All lives didn’t matter when
November 20, 2016
A bullet shot from an officer’s pistol and went through the stomach of 12-year-old Tamir Rice. Police responded to a 911 call about Rice, who was sitting on the swings of a Cleveland park in broad daylight holding a toy gun Nov. 22, 2014. The caller repeatedly stated the gun was “probably a fake,” but moments after the police car arrived Rice had been shot. According to Black Enterprise, Timothy Loehmann, rookie police officer, didn’t fully evaluate the situation – it only took two seconds to pull the trigger – ending a child’s life. Supervisors Cleveland Police Department said Loehmann had a history of misconduct with weapons during training sessions.
My youngest brother is 11-years-old; Tamir Rice could’ve been my younger brother. As someone who has siblings, it hurts to know a little boy spent his last four minutes of consciousness in the eyes of his shooter rather than the comforting arms of his older sister.
This is why the Black Lives Matter movement is so important. When, according to The Washington Post, police kill blacks at three times the rate of whites, it matters. According to the Black Lives Matter website, the movement is an ideological and political invention focusing on how black lives are systematically targeted and oppressed. The slogan “All Lives Matter” came to be as a reaction to the Black Lives Matter movement which began in July of 2013.
It’s easy for people to say “All Lives Matter,” but harder to grasp what that truly means. To me, “All Lives Matter” means every life has value. However, this hasn’t always held through American history.
All lives didn’t matter in 1787, when our constitution counted black people as three-fifths a person. All lives didn’t matter in 1955, when it took the lynching of 14 year old Emmett Till to spark a movement. All lives didn’t matter in 2014 when Michael Brown was unjustly killed by police gunfire.
I cannot say it’s any better to live in 2016 than it was to live in the 1950s because history is repeating itself. Theoretically, all lives do matter, but within our society all lives certainly don’t matter. Saying they do clearly shows people are oblivious to the real problem at hand. All Lives Matter supporters use their voices to silence a movement whose sole purpose is to ensure equality for black people.
Not only that, but all lives did not matter when Dylann Roof shot and killed nine African Americans during their church service in Charleston, South Carolina. The only life that mattered here was the shooter who was carried out wearing a bulletproof vest and given Burger King on his way to jail, according to the Huffington Post. It is unbelievable that people can’t even be safe within their own place of worship. Yet, “all lives matter,” is still being advocated.

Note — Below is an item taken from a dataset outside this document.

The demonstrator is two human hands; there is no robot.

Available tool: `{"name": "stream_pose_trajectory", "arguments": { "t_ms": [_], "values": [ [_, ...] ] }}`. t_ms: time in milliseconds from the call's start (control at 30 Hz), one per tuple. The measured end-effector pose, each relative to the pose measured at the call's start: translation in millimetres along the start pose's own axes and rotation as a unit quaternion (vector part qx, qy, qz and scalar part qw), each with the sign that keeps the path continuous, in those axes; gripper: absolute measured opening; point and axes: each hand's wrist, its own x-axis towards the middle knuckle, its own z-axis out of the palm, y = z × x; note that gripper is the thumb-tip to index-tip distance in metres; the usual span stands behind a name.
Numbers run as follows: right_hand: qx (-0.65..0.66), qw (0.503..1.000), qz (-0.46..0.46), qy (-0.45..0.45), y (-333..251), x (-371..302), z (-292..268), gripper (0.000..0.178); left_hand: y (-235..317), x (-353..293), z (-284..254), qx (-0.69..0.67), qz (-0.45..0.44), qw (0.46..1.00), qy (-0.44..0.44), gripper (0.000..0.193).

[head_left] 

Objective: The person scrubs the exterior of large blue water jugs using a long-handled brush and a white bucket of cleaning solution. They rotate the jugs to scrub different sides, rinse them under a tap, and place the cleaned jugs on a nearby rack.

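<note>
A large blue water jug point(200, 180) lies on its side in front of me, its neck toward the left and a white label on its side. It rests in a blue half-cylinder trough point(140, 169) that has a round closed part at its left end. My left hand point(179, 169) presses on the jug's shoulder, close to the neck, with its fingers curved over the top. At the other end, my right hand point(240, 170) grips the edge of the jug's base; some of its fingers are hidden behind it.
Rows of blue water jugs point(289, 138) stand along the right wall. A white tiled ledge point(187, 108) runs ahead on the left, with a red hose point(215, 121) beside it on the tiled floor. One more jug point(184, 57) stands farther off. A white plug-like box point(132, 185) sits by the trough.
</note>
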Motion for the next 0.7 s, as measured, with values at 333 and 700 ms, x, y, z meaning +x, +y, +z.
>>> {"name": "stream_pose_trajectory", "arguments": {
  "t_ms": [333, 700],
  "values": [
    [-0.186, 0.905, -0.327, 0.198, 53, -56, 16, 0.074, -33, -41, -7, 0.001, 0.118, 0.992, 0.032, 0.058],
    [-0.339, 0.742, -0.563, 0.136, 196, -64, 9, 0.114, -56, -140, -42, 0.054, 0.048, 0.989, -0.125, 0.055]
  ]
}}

“All Lives Matter” supporters are part of the problem. Yet, it’s not entirely their fault. Their privilege blinds them to the injustice and oppression still suffered by black people today. Those people don’t know what it’s like to be followed around in stores, or fear a 911 call for help could end in death. People say “All Lives Matter,” but those people are wrong. All lives didn’t matter until black people began to say theirs do.
People who support “All Lives Matter” need to educate themselves on the topic; try putting themselves in the shoes of the families who have unrightfully lost loved ones for no apparent reason other than their skin color. And keep in mind, people don’t protest being free: protests don’t come from thin air.
The Black Lives Matter movement is a byproduct of history, and in order for things to change it needs to be embraced by all.